The armored trooper waiting there seemed almost as surprised as the women were. At least, he gave a sudden jerk as he saw them, which caused the blast of microflechettes from his shotgun to go high.
Nima brought up the Executech, fired once, then again. Her shots missed wildly; she had not been lying when she'd claimed not to be skilled in battle. The attack served a purpose, though. Realizing he was facing armed enemies, the secman flung himself aside, and his second shot missed as well.
Dumont's fire technique did not miss. The burst of flame exploded against the trooper's armored chest and knocked him over onto his back.
"Run!" she told Nima, and the Motavian obeyed, turning away from the secman and dashing down the alley as fast as her short legs could carry her. Dumont was right behind her. The laserlike Tsu technique did more damage than Foi, but it lacked the explosive force of the fire tech. The trooper got his wits about him quickly, due most likely to his armor protection, and the throaty boom of his shotgun sent a sick fear through her. The flechettes spanged harmlessly off the pavement behind the fleeing women, though, and in another moment they were out of they alley and into a side street.
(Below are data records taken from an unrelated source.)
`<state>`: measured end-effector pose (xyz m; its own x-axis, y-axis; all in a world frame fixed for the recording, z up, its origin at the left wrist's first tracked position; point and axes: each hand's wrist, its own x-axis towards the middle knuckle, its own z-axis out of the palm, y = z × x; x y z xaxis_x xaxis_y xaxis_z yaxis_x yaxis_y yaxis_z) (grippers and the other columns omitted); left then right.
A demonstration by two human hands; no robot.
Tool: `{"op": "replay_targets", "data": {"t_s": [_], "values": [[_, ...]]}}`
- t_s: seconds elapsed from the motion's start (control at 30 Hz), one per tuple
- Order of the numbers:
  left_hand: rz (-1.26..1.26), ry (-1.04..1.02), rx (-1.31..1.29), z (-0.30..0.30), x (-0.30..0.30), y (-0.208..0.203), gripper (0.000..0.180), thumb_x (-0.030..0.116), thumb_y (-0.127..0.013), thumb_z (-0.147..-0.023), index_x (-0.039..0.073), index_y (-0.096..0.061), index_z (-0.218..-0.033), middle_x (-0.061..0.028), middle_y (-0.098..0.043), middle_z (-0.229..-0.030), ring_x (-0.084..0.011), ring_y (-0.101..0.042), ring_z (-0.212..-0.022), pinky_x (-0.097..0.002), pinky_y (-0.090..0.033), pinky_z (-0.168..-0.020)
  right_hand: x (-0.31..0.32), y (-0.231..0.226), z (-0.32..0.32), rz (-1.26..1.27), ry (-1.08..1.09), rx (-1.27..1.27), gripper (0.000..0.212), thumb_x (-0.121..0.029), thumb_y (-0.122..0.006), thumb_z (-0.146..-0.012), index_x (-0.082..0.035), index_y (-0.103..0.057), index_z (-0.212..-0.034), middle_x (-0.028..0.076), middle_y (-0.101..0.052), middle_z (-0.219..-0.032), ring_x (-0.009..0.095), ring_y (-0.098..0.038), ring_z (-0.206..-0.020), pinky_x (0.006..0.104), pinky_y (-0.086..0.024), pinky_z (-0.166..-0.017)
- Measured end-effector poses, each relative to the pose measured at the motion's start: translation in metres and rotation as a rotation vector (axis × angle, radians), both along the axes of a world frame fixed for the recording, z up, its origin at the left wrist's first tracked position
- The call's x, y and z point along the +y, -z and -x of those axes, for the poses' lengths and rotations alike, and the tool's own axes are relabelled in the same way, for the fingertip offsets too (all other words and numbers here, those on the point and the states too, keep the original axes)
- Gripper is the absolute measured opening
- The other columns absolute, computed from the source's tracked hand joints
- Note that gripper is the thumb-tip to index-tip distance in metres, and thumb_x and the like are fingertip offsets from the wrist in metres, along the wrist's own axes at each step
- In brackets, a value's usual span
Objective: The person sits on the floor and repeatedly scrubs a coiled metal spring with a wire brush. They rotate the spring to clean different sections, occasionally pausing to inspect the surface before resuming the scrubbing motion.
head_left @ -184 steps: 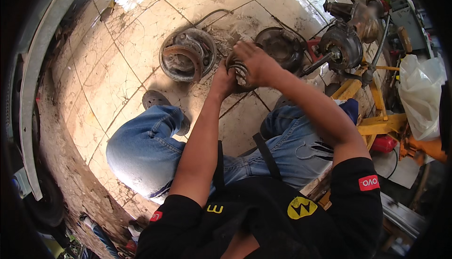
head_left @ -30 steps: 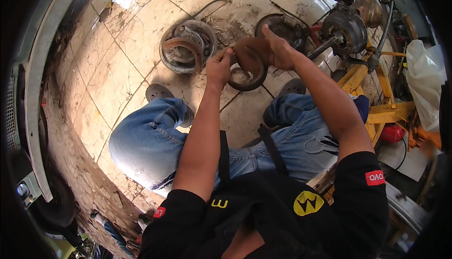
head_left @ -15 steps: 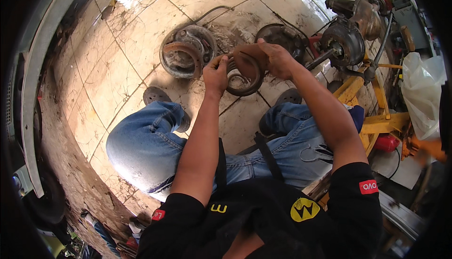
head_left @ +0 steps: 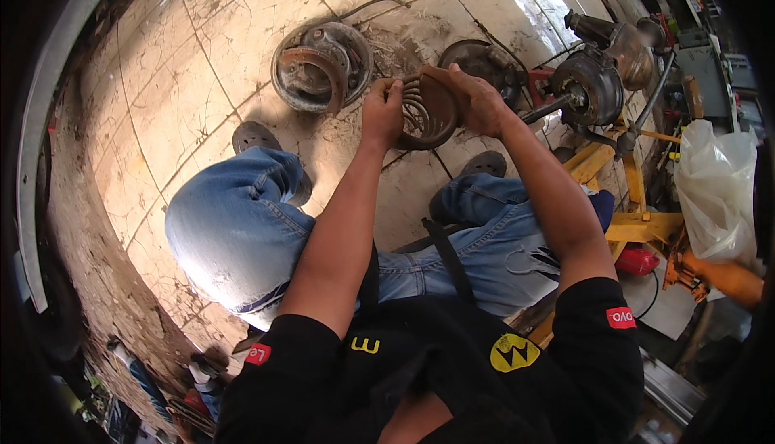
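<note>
I'm turning the rusty curved metal stack (head_left: 441, 110), baring more nested rims than half a second ago. My left hand (head_left: 383, 113) is gripping its left side, my right hand (head_left: 482, 105) holding its right, above the cracked, dirt-stained tiled floor (head_left: 202, 97). A round grey drum (head_left: 292, 95) is lying leftward; a yellow stand (head_left: 646, 227) is standing near the floor's right edge.

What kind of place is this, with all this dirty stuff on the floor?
It's probably a vehicle repair workshop. There's a dirty axle assembly by a yellow metal stand, and the person's left hand and right hand hold curved brown parts, perhaps brake shoes.
</note>
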<state>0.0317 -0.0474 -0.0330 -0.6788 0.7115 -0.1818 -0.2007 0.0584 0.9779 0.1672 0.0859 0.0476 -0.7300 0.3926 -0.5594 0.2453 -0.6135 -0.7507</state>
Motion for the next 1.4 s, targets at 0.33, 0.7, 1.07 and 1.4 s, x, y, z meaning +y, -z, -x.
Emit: {"op": "replay_targets", "data": {"t_s": [0.33, 0.7, 1.07, 1.4], "values": [[-0.024, 0.096, -0.195, 0.005, -0.006, -0.039, 0.025, 0.020, -0.057, -0.097, -0.002, -0.067, -0.103, -0.0076, -0.070, -0.086, -0.0119, -0.061, -0.073, -0.0271, -0.049, -0.067, -0.015, -0.018, 0.002, -0.158, -0.018, -0.108, 0.058, -0.047, -0.050, -0.098, 0.003, -0.057, -0.127, 0.010, -0.065, -0.112, 0.016, -0.063, -0.093, 0.0297, -0.052, -0.079], [0.070, 0.054, -0.100, 0.019, -0.003, -0.016, 0.029, 0.025, -0.061, -0.095, -0.003, -0.068, -0.100, -0.0054, -0.068, -0.086, -0.0101, -0.057, -0.078, -0.0273, -0.047, -0.070, -0.023, -0.030, 0.011, -0.336, -0.086, -0.187, 0.057, -0.048, -0.050, -0.098, 0.000, -0.060, -0.126, 0.007, -0.066, -0.107, 0.011, -0.060, -0.094, 0.0256, -0.049, -0.082], [0.014, -0.011, 0.004, 0.004, 0.004, -0.002, 0.028, 0.025, -0.062, -0.093, -0.003, -0.068, -0.097, -0.0098, -0.070, -0.084, -0.0146, -0.063, -0.073, -0.0305, -0.049, -0.067, -0.023, -0.019, 0.009, -0.645, -0.132, -0.169, 0.055, -0.045, -0.050, -0.100, 0.003, -0.063, -0.122, 0.007, -0.067, -0.108, 0.009, -0.057, -0.096, 0.0240, -0.047, -0.084], [0.041, 0.026, -0.114, 0.006, 0.006, -0.016, 0.027, 0.024, -0.062, -0.093, -0.002, -0.067, -0.096, -0.0079, -0.069, -0.083, -0.0126, -0.061, -0.071, -0.0286, -0.049, -0.066, -0.025, -0.008, 0.004, -0.968, -0.165, -0.223, 0.047, -0.040, -0.052, -0.099, -0.001, -0.063, -0.123, 0.009, -0.071, -0.103, 0.009, -0.059, -0.091, 0.0256, -0.048, -0.083]]}}
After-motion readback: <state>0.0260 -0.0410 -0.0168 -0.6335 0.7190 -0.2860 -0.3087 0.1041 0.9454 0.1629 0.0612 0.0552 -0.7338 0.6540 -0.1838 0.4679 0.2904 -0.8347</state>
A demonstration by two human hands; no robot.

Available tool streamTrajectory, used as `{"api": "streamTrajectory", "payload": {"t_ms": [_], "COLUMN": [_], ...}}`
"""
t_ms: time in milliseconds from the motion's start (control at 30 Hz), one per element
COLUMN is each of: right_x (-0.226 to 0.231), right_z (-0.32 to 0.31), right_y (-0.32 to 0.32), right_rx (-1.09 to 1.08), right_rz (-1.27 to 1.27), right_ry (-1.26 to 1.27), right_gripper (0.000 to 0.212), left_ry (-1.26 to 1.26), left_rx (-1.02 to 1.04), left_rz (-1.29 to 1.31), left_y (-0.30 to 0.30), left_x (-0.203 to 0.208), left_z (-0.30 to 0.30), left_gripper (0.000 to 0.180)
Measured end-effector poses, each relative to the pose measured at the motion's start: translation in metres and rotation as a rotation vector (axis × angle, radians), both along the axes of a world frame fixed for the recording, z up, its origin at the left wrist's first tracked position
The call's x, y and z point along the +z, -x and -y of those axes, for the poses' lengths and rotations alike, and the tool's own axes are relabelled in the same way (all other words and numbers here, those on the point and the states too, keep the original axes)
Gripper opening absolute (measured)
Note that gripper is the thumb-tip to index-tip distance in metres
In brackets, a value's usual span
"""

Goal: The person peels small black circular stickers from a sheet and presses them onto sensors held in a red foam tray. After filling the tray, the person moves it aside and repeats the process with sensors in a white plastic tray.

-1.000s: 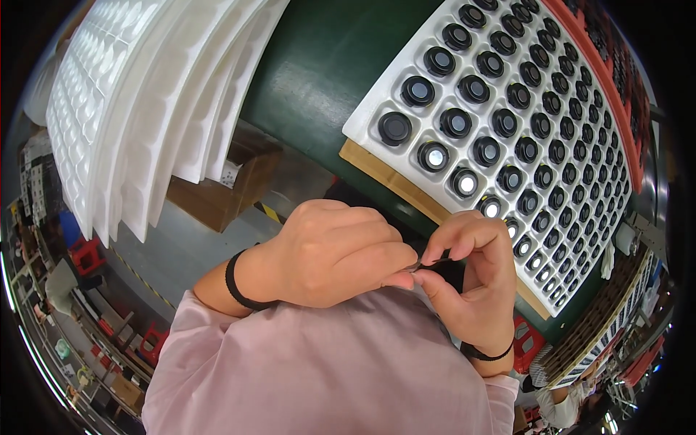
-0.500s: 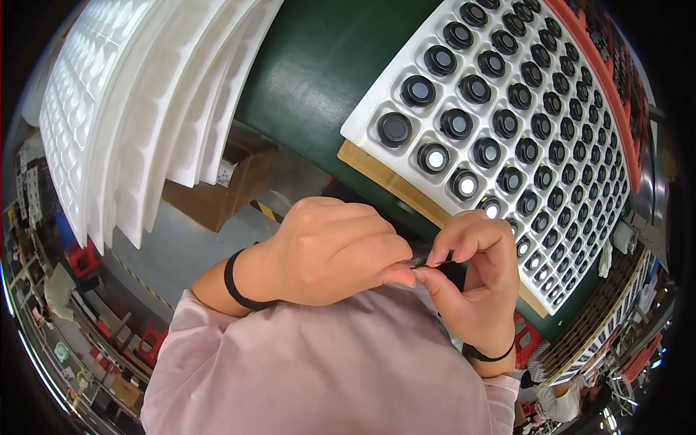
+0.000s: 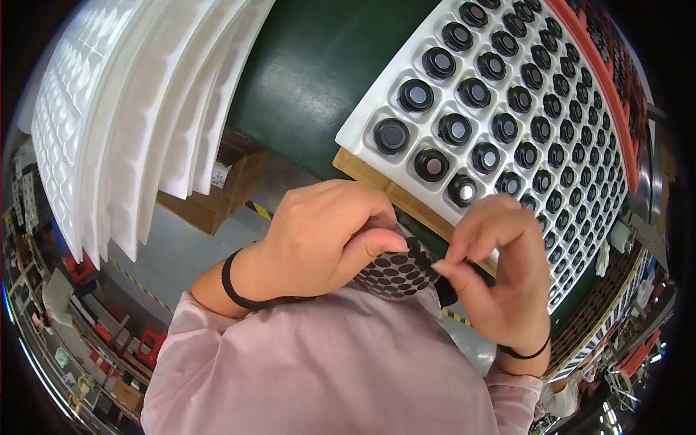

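Note:
My left hand (image 3: 319, 235) grips a curved sheet of round black stickers (image 3: 397, 278) between thumb and fingers, in front of my body. To the right of the sheet, my right hand (image 3: 504, 272) has its thumb and index finger pinched together, close to the sheet's edge. Whatever sits between those fingertips is too small to make out. Beyond my right hand lies a white moulded tray (image 3: 351, 138) filled with rows of round black parts (image 3: 392, 135). Several of them have a shiny, pale centre.
A stack of white moulded trays (image 3: 123, 138) stands at the left. The tray of parts rests on cardboard (image 3: 377, 185) over a green work surface (image 3: 304, 80). An open cardboard box (image 3: 235, 185) sits below, and a red crate edge (image 3: 605, 94) runs along the far right.
My hands have moved apart, the right one going rightward. The sticker sheet has turned so its dotted face shows. The tray and parts appear shifted slightly with the view.

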State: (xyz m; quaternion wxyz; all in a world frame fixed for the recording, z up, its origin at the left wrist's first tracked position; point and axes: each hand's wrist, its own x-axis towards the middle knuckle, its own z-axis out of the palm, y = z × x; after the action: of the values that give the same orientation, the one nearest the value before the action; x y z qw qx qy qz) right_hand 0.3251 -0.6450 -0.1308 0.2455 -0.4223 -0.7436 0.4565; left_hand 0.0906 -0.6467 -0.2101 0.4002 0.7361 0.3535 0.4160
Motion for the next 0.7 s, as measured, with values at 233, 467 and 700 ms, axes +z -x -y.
{"api": "streamTrajectory", "payload": {"t_ms": [233,467,700], "right_x": [-0.007,-0.002,0.009], "right_z": [-0.016,-0.013,-0.011], "right_y": [0.002,0.001,0.006], "right_rx": [-0.043,-0.056,0.094], "right_rz": [0.037,0.011,0.069], "right_ry": [0.159,0.199,-0.168], "right_gripper": [0.041,0.041,0.04], "left_ry": [-0.079,-0.096,0.005], "left_rx": [-0.027,-0.056,0.019], "left_rz": [-0.005,-0.025,0.033], "left_y": [-0.008,-0.012,-0.011], "left_x": [-0.004,0.004,0.011], "left_z": [-0.011,-0.012,-0.003], "left_gripper": [0.037,0.036,0.029]}}
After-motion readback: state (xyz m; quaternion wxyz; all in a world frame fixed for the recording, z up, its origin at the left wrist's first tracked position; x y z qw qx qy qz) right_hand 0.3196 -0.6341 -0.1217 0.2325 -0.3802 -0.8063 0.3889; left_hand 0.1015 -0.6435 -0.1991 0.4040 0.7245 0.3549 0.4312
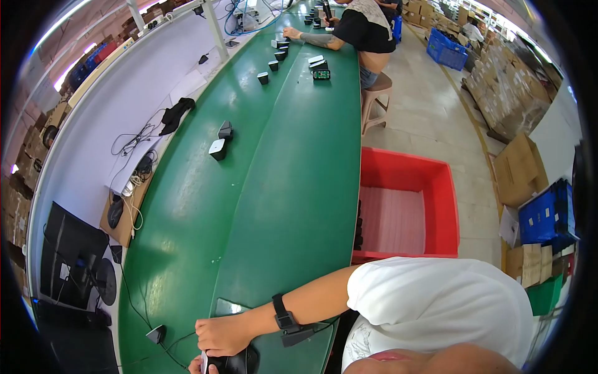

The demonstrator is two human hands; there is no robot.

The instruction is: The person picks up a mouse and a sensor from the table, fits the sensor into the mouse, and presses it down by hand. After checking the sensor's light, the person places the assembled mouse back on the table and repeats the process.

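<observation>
My right hand (225,335) reaches in low over the green table (293,187), its fingers curled closed; what they grip, if anything, is hidden. A black strap with a buckle (285,320) circles that wrist. Just below, at the picture's lower edge, fingertips of my left hand (195,366) pinch a small piece with a white edge (204,361). Most of my left hand is cut off. Beside both hands lies a rounded black object (244,361), partly covered. A flat glossy panel (230,306) rests on the table behind my right wrist.
A small black block on a cable (156,334) sits left of my hands. Farther up stand two black blocks, one white-topped (217,148). A monitor (71,255) lines the left side; a red bin (441,206) adjoins the table's right edge. Another person (367,25) works at the far end.
</observation>
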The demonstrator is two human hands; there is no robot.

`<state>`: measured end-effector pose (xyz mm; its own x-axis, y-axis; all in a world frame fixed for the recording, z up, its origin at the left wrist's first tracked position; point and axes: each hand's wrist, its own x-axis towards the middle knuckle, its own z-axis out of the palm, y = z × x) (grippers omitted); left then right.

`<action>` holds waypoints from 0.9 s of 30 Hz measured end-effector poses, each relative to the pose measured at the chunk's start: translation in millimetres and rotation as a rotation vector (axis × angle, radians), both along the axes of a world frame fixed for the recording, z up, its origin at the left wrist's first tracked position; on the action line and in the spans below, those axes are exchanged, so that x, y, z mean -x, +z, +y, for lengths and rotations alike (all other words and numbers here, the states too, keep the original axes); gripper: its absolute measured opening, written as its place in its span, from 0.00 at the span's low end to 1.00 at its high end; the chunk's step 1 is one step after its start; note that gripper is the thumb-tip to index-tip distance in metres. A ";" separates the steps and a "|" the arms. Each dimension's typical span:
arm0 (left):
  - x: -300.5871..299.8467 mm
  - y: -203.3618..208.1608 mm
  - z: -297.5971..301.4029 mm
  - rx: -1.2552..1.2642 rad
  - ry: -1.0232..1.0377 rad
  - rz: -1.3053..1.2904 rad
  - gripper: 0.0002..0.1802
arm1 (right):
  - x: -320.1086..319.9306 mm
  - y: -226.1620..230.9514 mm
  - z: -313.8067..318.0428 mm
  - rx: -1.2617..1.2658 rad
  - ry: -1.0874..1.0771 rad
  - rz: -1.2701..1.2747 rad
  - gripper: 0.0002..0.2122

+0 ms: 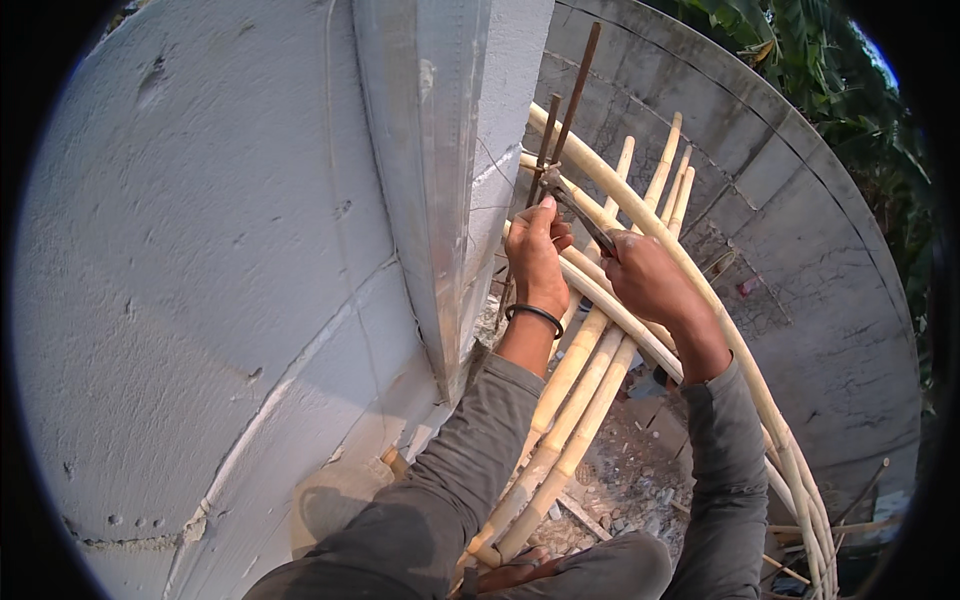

Nima reflexively turned to her left, away from the street out in front of the formerly-safehouse, no doubt wary of anyone that might have been left on guard out front. Part of Dumont expected to see the sleek shape of a corpsec skimmer blocking the narrow street, but there was nothing there but the dingy pavement, a few passerby assiduously minding their own business, and the litter that accumulated in Neroton groundways.
The lit icon of a Metro-Link terminal caught both women's eyes at once. They headed for it, and in minutes they were off the street, onto the train, and completely out of the district.
Two people had found them, Dumont thought nervously. Holst had, and so had the anonymous caller. If the could both do it once, how long would it take for them to do it again?